SAM3 → TensorRT

Export Meta AI's Segment Anything 3 (SAM3) model to ONNX, then build a TensorRT engine for real-time segmentation. This repo includes a CUDA inference library and demo apps for semantic and instance segmentation.

Project Overview

Python tooling to export SAM3 to a clean ONNX graph.
TensorRT-ready workflows for building optimized engines.
A C++/CUDA library for high-performance inference with demo apps.
Support for Promptable concept segmentation (PCS), the latest feautre in SAM3.
Zero-copy support on unified-memory platforms (Jetson, DGX Spark). Great for robotics/real-time interaction.
Everything runs inside a reproducible docker environment (x86, Jetson, Spark).
MIT license for the love of everything nice :)

Benchmarks

The numbers show end to end image processing latency per image (4K resolution) in ms excluding image load/save time.
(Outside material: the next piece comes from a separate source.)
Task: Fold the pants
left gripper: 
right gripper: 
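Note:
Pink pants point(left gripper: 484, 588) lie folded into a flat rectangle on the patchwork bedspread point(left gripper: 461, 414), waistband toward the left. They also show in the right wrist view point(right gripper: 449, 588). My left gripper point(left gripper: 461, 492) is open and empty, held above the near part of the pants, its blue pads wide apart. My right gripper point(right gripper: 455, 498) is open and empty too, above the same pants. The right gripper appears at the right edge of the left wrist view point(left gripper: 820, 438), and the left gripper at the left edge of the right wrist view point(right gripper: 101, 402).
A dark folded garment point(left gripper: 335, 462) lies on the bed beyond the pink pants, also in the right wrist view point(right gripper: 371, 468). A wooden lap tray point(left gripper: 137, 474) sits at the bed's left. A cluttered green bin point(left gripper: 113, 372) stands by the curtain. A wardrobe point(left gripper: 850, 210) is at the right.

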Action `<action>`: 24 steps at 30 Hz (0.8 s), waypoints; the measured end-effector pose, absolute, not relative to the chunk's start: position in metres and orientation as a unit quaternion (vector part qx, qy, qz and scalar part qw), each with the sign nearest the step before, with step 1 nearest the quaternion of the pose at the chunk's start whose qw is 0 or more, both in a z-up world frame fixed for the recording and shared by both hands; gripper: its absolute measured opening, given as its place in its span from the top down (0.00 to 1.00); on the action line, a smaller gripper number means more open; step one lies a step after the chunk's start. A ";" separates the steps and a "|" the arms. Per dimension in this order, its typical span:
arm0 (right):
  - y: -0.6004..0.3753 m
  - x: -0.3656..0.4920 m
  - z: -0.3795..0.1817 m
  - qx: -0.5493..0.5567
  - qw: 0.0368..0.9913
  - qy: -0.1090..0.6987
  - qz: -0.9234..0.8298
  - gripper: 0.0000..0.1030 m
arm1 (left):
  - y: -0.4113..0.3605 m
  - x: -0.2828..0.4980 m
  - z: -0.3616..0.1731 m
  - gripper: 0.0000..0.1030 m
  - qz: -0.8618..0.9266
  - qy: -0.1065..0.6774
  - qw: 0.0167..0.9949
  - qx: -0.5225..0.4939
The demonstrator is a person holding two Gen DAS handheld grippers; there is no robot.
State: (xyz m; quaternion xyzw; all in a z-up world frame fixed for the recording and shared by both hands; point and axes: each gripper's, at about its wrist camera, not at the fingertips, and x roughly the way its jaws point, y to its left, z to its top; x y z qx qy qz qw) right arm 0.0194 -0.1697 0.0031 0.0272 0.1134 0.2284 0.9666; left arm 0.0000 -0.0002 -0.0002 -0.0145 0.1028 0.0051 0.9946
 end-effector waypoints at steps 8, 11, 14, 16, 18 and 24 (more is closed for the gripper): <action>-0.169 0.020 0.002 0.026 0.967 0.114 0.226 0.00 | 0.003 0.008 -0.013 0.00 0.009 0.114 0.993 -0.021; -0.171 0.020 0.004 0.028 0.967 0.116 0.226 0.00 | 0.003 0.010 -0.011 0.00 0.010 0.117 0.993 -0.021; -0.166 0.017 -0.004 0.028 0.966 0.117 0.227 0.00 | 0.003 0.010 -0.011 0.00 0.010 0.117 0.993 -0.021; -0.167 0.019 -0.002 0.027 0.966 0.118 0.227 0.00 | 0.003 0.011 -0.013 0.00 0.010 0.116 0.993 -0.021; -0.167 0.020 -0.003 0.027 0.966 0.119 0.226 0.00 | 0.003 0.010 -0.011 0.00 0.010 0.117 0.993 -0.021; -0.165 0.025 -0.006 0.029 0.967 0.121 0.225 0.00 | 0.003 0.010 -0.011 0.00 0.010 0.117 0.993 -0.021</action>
Hardware	HF+PyTorch	TensorRT+CUDA	Speedup	Notes
Jetson Orin NX	6600 ms	950 ms	6.95x	Uses zero-copy
Jetson Thor				Please contribute
DGX Spark				Please contribute
RTX 3090	438 ms	75 ms	5.82x
A10	545.3 ms	161.1	3.38x	GPU hits 100% utilization
A100	314.1 ms	48.8 ms	6.43x	40GB SXM4 variant
H100	265.3 ms	34.6 ms	7.66x	PCIe variant
H100	213.2 ms	24.9 ms	8.56x	SXM5 variant
GH200	142.3 ms	23.3 ms	6.11x	arm64+H100 iGPU, without zero-copy
GH200	142.3 ms	26.4 ms	5.39x	using zero-copy
B200	160.0 ms	17.7 ms	9.03x	SXM6 variant

Note: the HF+PyTorch path is GPU-backed too, so these numbers compare two GPU implementations rather than CPU vs GPU.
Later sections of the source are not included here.